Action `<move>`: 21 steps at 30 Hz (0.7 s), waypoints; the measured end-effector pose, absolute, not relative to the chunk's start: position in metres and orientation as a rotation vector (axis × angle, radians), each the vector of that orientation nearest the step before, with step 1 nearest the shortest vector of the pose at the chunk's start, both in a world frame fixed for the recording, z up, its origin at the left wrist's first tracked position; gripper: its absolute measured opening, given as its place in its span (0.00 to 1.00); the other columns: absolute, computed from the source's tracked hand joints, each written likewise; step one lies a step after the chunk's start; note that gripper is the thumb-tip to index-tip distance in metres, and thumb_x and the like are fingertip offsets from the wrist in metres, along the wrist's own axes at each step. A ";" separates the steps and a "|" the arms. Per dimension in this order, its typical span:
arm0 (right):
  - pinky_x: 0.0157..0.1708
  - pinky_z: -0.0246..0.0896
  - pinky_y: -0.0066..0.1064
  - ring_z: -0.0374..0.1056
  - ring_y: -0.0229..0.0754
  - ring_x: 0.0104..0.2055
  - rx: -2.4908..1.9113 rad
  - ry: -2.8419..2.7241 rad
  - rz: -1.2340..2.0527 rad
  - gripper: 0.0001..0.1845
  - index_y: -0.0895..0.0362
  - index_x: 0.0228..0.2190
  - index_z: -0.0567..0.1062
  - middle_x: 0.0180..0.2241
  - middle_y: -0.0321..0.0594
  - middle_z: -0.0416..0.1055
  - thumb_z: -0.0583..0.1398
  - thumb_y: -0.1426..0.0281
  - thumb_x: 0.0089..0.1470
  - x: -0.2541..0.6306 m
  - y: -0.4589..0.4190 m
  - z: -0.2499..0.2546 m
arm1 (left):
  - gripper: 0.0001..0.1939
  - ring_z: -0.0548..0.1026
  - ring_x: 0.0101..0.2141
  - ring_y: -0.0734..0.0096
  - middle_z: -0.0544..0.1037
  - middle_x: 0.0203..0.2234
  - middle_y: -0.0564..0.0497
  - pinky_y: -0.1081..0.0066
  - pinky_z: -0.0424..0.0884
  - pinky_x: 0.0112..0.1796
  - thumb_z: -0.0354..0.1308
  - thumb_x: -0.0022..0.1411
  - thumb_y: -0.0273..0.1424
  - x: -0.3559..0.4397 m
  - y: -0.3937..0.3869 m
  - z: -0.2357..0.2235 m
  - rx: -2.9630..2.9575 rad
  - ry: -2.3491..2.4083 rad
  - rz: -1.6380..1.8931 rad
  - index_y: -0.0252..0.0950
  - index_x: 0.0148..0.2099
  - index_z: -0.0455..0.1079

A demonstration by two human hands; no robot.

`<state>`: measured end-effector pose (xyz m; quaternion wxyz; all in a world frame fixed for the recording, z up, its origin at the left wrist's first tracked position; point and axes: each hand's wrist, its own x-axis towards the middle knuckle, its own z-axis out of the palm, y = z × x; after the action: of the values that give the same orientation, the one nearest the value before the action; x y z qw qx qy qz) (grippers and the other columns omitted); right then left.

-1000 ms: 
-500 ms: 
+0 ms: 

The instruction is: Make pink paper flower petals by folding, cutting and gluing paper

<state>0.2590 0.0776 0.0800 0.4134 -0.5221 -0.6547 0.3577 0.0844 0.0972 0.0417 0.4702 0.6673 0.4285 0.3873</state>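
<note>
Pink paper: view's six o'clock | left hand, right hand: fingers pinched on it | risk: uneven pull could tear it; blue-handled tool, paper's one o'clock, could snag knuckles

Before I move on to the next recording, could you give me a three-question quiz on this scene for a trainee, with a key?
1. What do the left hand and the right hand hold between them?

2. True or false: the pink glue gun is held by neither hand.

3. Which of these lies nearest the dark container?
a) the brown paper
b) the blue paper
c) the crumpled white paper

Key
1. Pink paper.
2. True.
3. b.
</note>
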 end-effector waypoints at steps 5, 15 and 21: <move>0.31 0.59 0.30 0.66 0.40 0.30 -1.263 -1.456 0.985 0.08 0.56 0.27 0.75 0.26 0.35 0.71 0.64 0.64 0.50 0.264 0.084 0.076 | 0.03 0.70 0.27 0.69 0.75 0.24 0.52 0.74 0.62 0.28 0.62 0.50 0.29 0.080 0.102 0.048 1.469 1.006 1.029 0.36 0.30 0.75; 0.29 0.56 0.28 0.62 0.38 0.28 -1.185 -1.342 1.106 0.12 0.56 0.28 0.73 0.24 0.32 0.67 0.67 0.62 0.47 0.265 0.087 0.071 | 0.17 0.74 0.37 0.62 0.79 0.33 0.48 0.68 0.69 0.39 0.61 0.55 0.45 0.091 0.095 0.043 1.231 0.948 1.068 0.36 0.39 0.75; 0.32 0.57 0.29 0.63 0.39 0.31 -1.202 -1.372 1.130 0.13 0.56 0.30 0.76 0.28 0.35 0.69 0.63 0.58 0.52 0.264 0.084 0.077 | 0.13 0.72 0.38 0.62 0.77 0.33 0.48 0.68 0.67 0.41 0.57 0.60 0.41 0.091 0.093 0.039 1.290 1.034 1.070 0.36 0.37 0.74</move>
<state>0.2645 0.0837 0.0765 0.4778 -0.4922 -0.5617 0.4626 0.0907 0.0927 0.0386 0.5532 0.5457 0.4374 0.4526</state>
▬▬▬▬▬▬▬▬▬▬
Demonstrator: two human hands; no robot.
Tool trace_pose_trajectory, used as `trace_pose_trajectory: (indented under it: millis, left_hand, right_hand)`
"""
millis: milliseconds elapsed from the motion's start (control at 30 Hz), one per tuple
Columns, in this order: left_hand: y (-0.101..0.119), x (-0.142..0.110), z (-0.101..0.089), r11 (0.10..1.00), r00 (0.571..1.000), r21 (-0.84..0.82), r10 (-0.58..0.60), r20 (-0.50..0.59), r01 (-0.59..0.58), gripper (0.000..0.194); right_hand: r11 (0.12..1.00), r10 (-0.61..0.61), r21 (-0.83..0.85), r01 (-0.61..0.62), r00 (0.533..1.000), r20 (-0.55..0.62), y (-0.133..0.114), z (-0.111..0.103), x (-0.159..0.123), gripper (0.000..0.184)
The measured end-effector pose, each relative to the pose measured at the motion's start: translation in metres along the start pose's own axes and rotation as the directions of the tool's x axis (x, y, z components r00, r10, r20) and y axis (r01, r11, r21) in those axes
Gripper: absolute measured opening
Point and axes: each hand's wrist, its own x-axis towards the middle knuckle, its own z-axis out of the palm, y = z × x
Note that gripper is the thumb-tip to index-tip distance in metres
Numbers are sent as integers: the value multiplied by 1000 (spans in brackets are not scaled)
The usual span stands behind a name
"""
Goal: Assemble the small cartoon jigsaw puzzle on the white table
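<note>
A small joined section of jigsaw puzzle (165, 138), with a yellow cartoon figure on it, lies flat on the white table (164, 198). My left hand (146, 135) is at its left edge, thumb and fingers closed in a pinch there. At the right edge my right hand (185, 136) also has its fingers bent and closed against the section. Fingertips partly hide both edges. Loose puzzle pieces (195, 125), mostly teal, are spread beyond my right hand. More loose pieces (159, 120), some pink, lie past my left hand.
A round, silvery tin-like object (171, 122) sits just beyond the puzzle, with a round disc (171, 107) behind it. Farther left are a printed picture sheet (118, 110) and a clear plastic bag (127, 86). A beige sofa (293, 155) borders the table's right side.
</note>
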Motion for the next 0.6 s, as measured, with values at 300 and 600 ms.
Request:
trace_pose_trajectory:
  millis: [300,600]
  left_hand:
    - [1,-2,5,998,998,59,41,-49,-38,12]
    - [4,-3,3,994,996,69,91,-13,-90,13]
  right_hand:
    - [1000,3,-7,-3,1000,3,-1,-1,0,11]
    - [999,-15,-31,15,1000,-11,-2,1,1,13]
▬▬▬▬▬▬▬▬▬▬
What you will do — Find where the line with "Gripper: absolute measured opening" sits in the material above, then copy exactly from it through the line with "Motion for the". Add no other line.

Response area —
Gripper: absolute measured opening
Point and axes: each hand's wrist, its own x-axis towards the middle knuckle, its own z-axis out of the palm, y = z × x
Note that gripper is the thumb-tip to index-tip distance in metres
Numbers are sent as integers: the value multiplied by 1000 (spans in brackets are not scaled)
The usual span stands behind a name
"""
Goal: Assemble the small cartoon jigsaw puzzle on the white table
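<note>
A small joined section of jigsaw puzzle (165, 138), with a yellow cartoon figure on it, lies flat on the white table (164, 198). My left hand (146, 135) is at its left edge, thumb and fingers closed in a pinch there. At the right edge my right hand (185, 136) also has its fingers bent and closed against the section. Fingertips partly hide both edges. Loose puzzle pieces (195, 125), mostly teal, are spread beyond my right hand. More loose pieces (159, 120), some pink, lie past my left hand.
A round, silvery tin-like object (171, 122) sits just beyond the puzzle, with a round disc (171, 107) behind it. Farther left are a printed picture sheet (118, 110) and a clear plastic bag (127, 86). A beige sofa (293, 155) borders the table's right side.
</note>
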Motion for the next 0.6 s, as measured, with values at 300 and 600 ms.

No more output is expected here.